Unfortunately, the cumulative effect of all of the above had made the other males Julie had since met seem too dull or flat or uninteresting to progress beyond the dinner stage. Not that she’d had much time for men, dull or otherwise, in recent months. Things could be looking up, though.
“You’re a tough person to track down,” he commented.
He’d been searching for her? Well, well. Things were definitely looking up.
Unless …
Had he driven out to this corner of the Oklahoma Panhandle in search of another good time? Another quick tumble? The possibility left a chalky taste in her mouth. Guess that’s what she got for letting his handsome face and come-hither smile overcome her common sense.
Then again, he did drive all the way out here. That could indicate some level of interest beyond the obvious. If so, they would do things differently this time, Julie decided. Take it slower. Share more than a few beers and tall tales before they exchanged bodily fluids. Despite her firm resolve, the possibility sent a shiver of delicious anticipation down her spine.
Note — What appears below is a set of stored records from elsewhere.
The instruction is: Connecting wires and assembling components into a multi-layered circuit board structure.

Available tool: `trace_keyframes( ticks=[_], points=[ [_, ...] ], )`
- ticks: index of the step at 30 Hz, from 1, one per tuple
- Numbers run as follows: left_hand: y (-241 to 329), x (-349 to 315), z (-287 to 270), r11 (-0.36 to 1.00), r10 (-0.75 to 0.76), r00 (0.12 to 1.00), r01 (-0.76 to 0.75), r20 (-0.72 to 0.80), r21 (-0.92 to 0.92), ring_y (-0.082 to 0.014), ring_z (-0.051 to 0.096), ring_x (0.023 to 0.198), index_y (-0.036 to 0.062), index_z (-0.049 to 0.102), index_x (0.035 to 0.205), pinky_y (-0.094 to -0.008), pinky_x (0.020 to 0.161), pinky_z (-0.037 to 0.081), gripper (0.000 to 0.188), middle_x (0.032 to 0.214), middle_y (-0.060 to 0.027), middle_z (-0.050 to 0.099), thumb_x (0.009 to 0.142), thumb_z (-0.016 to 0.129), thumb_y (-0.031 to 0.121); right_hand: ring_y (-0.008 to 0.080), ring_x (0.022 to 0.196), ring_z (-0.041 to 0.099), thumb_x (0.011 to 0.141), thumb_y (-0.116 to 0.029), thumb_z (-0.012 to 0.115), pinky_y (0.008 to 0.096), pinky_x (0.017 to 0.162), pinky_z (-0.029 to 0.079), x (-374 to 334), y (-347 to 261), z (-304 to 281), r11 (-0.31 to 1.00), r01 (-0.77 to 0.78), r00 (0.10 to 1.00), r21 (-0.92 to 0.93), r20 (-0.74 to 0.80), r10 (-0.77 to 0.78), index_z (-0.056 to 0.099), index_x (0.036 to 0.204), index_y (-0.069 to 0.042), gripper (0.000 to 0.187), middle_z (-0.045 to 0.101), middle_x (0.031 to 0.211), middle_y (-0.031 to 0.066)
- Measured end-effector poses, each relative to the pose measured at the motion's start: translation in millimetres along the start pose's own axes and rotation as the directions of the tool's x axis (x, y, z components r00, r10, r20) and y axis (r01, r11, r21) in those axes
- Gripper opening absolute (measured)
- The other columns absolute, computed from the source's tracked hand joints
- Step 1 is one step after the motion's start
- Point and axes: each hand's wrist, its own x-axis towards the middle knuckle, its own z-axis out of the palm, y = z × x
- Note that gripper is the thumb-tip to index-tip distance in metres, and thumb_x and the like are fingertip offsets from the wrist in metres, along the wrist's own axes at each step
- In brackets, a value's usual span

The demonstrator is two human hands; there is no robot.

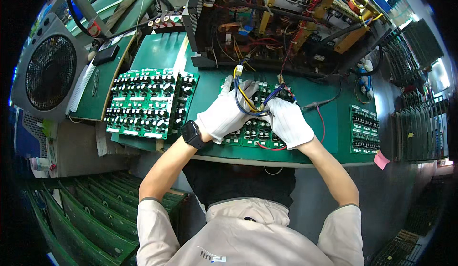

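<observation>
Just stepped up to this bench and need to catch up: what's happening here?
A person in white gloves is working over a green circuit board lying on the green bench mat. The left hand and right hand together hold a bundle of blue and yellow wires, which runs up to an open metal chassis full of wiring behind the board. A stack of similar boards sits to the left, a smaller board to the right, and a fan at the far left.

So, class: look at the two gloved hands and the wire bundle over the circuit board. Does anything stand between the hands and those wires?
Nothing visible does. The left hand and right hand already grip the blue and yellow wire bundle directly, just above the green circuit board.
</observation>
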Motion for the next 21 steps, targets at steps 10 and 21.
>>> trace_keyframes(
  ticks=[10,21],
  points=[
    [-1.4,-0.9,6.7,0.998,0.04,0.994,-0.044,0.103,0.035,-0.0382,0.05,0.134,0.0228,0.068,0.125,-0.0684,0.109,0.032,0.039,0.142,-0.018,0.054,0.085,0.069,0.024,0.0306,0.079,0.064,0.082,-0.012,0.059,0.0406,0.07,0.052,-8.5,3.9,11.3,0.968,0.128,0.987,-0.214,-0.066,-0.146,0.057,0.106,0.004,0.028,0.062,0.083,0.0162],
    [4.0,6.2,-5.7,1.0,0.004,0.997,-0.002,0.072,-0.028,-0.0334,0.051,0.132,0.0187,0.076,0.11,-0.0558,0.109,0.037,0.026,0.141,-0.0111,0.056,0.085,0.071,0.016,0.0371,0.075,0.063,0.081,-0.003,0.061,0.044,0.066,0.051,0.7,-0.5,4.0,0.993,0.058,0.998,-0.1,-0.013,-0.059,0.055,0.094,0.001,0.015,0.06,0.076,0.0186]
  ],
)
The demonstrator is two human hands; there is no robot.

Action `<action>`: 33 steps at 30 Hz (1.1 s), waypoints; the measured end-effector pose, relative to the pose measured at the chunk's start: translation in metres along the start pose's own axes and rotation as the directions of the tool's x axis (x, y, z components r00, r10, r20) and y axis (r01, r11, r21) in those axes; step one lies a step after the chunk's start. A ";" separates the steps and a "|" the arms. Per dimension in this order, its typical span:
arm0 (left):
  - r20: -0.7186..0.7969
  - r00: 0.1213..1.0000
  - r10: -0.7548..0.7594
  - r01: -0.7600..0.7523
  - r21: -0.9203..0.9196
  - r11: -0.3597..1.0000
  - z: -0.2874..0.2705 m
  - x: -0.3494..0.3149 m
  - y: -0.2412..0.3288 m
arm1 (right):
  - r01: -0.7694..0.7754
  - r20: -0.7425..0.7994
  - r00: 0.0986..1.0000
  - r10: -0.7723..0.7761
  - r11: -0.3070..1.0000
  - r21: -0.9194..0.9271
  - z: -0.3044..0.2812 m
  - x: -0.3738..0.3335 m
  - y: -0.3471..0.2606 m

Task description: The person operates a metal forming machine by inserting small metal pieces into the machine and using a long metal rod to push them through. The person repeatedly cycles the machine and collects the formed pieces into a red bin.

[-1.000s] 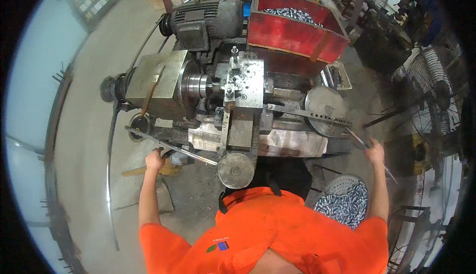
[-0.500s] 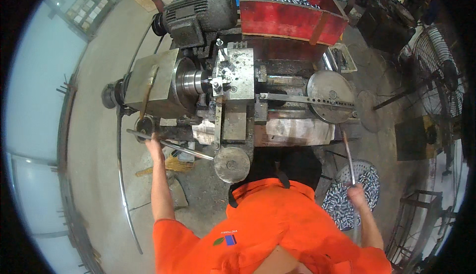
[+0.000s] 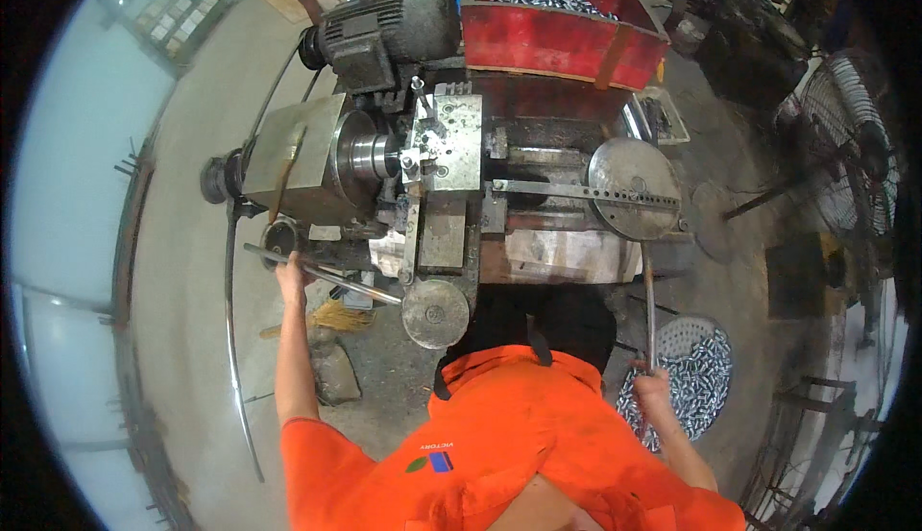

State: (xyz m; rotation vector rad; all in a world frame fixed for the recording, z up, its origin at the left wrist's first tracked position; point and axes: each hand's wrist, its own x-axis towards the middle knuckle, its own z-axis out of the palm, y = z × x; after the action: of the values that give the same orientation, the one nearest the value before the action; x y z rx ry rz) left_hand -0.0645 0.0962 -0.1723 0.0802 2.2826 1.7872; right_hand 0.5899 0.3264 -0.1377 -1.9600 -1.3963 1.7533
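Note:
My left hand (image 3: 291, 277) is closed round a bare metal lever (image 3: 341, 277), which runs to a round metal disc (image 3: 434, 313) at the front of a small lathe. My right hand (image 3: 653, 398) grips the lower end of another metal lever (image 3: 649, 305) below the larger disc (image 3: 634, 176) on the lathe's right. A bar with a row of holes (image 3: 557, 188) links that disc to the middle of the machine. The square tool block (image 3: 451, 142) stands just right of the round spindle nose (image 3: 370, 156). Any workpiece between them is too small to tell.
Behind the lathe are a dark motor (image 3: 389, 32) and a red box (image 3: 557, 41) of small metal parts. A perforated basket (image 3: 687, 335) of similar parts is beside my right hand. A brush (image 3: 286, 176) lies across the headstock (image 3: 293, 161). A fan (image 3: 850, 137) stands at right.
My right hand has swung its lever to the left, so the lever now hangs nearly straight toward me. The tool block looks slightly closer to the spindle. My left hand keeps its grip.

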 end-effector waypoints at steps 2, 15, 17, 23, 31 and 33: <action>-0.005 1.000 -0.028 0.028 0.039 0.999 -0.005 0.006 -0.001 | 0.417 -0.114 0.882 -0.457 0.871 -0.259 -0.037 0.051 0.061; 0.138 0.985 -0.108 0.111 -0.021 0.994 -0.006 -0.005 0.008 | -0.207 -0.408 0.356 -0.841 0.355 -0.912 -0.171 0.202 -0.080; 0.046 0.992 -0.115 0.122 -0.209 0.970 -0.023 -0.001 -0.019 | -0.115 -0.393 0.319 -0.862 0.377 -0.919 -0.123 0.178 -0.091; 0.388 0.920 0.046 -0.378 0.854 0.356 -0.035 0.009 -0.125 | 0.447 -0.208 0.405 -0.890 0.392 -0.804 -0.037 0.134 -0.006; 0.301 0.867 0.397 -0.423 0.866 0.267 0.016 -0.030 -0.221 | 0.331 -0.178 0.828 -0.532 0.719 -0.610 0.016 0.097 -0.022; 0.314 0.918 0.243 -0.380 0.872 0.308 0.026 -0.032 -0.200 | 0.431 -0.138 0.778 -0.612 0.681 -0.592 0.017 0.100 -0.028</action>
State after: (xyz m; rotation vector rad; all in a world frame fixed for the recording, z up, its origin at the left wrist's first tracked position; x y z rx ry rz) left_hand -0.0065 0.0644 -0.3650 0.8654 2.9842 0.2520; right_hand 0.5486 0.4055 -0.1932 -1.6636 -2.1932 0.7767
“You were gone when I woke up,” he commented, breaking into her thoughts.
“I had a five a.m. show time at the airport.”
Also a major case of the guilts. She’d been dating someone else at that time. Not seriously, but regularly enough to add a nagging sense of disloyalty to her dismay at having done something so completely uncharacteristic. She and Todd had gone their separate ways soon afterward. Probably due to the fact that he—along with the two or three other men Julie had dated since—had suffered mightily in comparison to this one.
Okay. She could admit it. She’d thought about tracking Dalton down once or twice after their brief encounter. Might even have checked the logs at the Nuevo Laredo airport for his home base after she broke it off with Todd. But she’d taken a job hauling mine supplies in Chile immediately prior to buying into Agro-Air. That was a grueling, inter-Andes killer, and since returning to the States she’d had nothing but long days, exhausted nights, and too many Dusty Jonesstyle headaches to even consider a life outside fungicides and fertilizers. Thank God they were in that narrow window between spring harvest and prep for winter wheat planting. She finally had a few weeks to finish overhauling the Pawnee.